**COLLECTED DATA:**
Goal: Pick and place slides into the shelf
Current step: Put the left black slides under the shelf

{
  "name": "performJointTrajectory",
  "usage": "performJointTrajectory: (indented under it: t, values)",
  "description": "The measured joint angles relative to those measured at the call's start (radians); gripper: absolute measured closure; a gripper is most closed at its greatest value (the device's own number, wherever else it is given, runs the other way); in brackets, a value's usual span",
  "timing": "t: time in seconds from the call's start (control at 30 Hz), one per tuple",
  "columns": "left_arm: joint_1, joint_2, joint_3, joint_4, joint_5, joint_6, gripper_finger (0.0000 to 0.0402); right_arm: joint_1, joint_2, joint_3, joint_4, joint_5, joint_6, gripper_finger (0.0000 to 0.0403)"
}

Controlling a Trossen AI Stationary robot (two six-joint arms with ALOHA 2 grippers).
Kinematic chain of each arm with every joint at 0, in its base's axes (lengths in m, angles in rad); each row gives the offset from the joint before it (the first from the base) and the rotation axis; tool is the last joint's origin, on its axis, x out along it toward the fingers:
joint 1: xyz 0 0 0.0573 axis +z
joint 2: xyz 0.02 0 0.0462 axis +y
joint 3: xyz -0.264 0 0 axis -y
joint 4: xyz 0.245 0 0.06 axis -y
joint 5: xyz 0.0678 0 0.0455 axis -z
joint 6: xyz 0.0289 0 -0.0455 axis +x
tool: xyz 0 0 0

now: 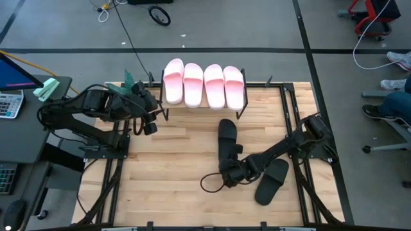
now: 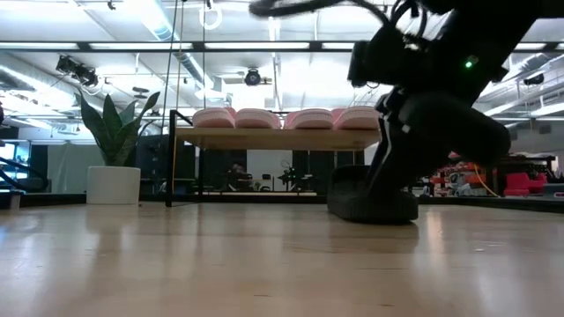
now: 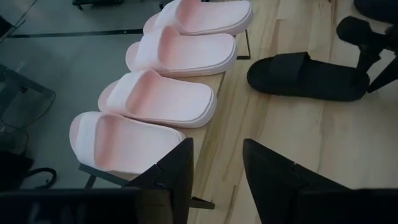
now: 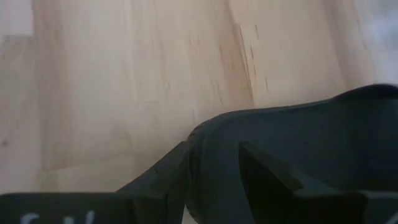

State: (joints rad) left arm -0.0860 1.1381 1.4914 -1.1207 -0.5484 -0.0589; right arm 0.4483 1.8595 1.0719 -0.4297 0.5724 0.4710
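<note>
Four pink slides (image 1: 204,85) are lined up on the shelf (image 1: 244,110) at top centre. One black slide (image 1: 227,138) is straddled at its near end by the right gripper (image 1: 231,172), fingers parted around its edge; the other black slide (image 1: 272,181) is left lower right on the table (image 1: 173,167). The left gripper (image 1: 149,122) is parked by the shelf's left end, fingers apart, nothing held.

Four pale pink slides (image 1: 204,84) sit side by side on the shelf (image 2: 278,138) at the far edge. Two black slides (image 1: 228,142) lie on the desk (image 1: 173,167) nearer, right of centre.
</note>
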Motion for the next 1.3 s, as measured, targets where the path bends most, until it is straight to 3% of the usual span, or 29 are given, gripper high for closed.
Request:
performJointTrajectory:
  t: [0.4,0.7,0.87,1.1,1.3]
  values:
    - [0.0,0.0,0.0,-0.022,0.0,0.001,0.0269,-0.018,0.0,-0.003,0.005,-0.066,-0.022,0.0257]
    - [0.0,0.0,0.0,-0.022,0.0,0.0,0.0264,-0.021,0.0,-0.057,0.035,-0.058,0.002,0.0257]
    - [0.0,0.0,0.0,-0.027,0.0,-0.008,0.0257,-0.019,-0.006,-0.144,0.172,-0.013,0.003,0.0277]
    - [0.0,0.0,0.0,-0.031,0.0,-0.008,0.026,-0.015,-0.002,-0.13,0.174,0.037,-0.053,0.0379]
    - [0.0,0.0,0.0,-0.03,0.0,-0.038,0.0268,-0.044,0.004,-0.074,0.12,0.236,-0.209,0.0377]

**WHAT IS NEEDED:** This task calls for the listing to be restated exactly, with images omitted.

**RESPONSE AREA:**
Goal: Pick and place slides into the shelf
Current step: Put the left black slides under the shelf

{
  "name": "performJointTrajectory",
  "usage": "performJointTrajectory: (indented under it: t, values)",
  "description": "The measured joint angles relative to those measured at the call's start (radians); gripper: absolute measured closure; a gripper is most closed at its greatest value (the device's own number, wherever else it is given, runs the other way); in brackets, a value's usual span",
  "timing": "t: time in seconds from the call's start (control at 30 Hz), one per tuple",
  "columns": "left_arm: joint_1, joint_2, joint_3, joint_4, joint_5, joint_6, gripper_finger (0.0000 to 0.0402); right_arm: joint_1, joint_2, joint_3, joint_4, joint_5, joint_6, gripper_finger (0.0000 to 0.0403)"
}

Controlling a Trossen AI Stationary robot (two six-joint arms with ALOHA 2 grippers).
Kinematic chain of each arm with every joint at 0, in its base's axes (lengths in m, angles in rad); each row gives the offset from the joint before it (the first from the base) and the rotation axis; tool is the last joint's origin, on its axis, x out along it toward the fingers:
joint 1: xyz 0 0 0.0573 axis +z
joint 2: xyz 0.02 0 0.0462 axis +y
joint 3: xyz -0.264 0 0 axis -y
joint 4: xyz 0.245 0 0.06 axis -y
joint 5: xyz 0.0678 0 0.0455 axis -z
joint 6: xyz 0.0289 0 -0.0455 axis +x
tool: xyz 0 0 0

now: 
now: 
now: 
now: 

State: (joints rad) left arm -0.0860 1.1381 1.4914 -1.1207 -0.5484 -0.0589; right arm 0.4483 1.8595 1.0719 -0.4297 0.5724 0.4710
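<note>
Four pink slides (image 1: 204,85) are lined up on the shelf (image 1: 244,110) at top centre. One black slide (image 1: 227,138) is straddled at its near end by the right gripper (image 1: 231,172), fingers parted around its edge; the other black slide (image 1: 272,181) is left lower right on the table (image 1: 173,167). The left gripper (image 1: 149,122) is parked by the shelf's left end, fingers apart, nothing held.

Four pale pink slides (image 1: 204,84) sit side by side on the shelf (image 2: 278,138) at the far edge. Two black slides (image 1: 228,142) lie on the desk (image 1: 173,167) nearer, right of centre.
</note>
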Motion for the next 1.3 s, as measured, targets where the path bends most, until it is straight to 3% of the usual span, or 29 are given, gripper high for closed.
Request:
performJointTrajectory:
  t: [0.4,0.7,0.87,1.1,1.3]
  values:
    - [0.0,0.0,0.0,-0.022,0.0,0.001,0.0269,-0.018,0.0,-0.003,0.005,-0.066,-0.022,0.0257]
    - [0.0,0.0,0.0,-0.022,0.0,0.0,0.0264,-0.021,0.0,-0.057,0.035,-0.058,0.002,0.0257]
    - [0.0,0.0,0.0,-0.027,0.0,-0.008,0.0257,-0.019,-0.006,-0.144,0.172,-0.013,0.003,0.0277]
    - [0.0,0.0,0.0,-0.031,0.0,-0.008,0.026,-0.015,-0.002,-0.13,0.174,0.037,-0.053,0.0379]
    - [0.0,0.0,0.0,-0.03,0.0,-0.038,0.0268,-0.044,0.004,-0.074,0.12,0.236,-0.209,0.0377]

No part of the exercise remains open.